Methods

This study aims to describe the landscape of qualified immunity appeals in federal appellate courts. Specifically, we sought to answer these questions for the study period 2010 through 2020:

How many federal appeals involve qualified immunity?
What government officials are sued in qualified immunity appeals?
What rights violations are alleged in qualified immunity appeals?
What are the key characteristics of qualified immunity appeals?
a. How long does litigation involving qualified immunity appeals last?
b. How many qualified immunity appeals are interlocutory appeals?
c. At what stage of litigation do qualified immunity appeals occur?
d. How often are plaintiffs in qualified immunity appeals represented by counsel?
e. How often are opinions in qualified immunity appeals published?
What are the overall outcomes of qualified immunity appeals, and how frequently is qualified immunity granted or denied?

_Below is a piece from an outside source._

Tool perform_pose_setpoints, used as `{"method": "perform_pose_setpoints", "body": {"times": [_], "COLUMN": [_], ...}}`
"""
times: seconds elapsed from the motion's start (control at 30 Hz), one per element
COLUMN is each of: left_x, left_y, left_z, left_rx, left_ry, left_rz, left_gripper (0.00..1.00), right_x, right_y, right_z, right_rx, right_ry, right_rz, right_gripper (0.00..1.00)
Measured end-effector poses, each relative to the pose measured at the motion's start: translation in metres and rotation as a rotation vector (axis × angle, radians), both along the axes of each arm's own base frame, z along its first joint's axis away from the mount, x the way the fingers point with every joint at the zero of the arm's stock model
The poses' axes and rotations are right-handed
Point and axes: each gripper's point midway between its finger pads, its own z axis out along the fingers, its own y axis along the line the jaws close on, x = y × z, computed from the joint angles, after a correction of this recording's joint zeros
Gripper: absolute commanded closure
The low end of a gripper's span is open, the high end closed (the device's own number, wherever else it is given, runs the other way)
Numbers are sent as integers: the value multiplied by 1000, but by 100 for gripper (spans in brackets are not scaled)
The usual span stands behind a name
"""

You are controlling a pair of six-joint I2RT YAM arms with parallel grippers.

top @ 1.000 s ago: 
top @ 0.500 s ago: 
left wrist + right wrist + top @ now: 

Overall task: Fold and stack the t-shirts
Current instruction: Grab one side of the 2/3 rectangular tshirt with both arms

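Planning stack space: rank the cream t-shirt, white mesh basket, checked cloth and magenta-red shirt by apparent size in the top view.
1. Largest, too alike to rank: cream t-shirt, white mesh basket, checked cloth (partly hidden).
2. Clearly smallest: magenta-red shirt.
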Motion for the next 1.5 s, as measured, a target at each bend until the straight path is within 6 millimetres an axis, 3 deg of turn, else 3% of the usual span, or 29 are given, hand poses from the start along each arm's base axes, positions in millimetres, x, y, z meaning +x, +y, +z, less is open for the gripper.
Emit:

To obtain the potential universe of qualified immunity opinions, we searched Thomson Reuters’ Westlaw service for any federal appellate court opinion issued between January 1, 2010, and December 31, 2020, containing the phrase “qualified immunity.” ¹ This yielded 7,173 opinions. A central part of our task was determining whether opinions were relevant—that is, whether qualified immunity was raised in the appeal as opposed to merely being mentioned in the opinion.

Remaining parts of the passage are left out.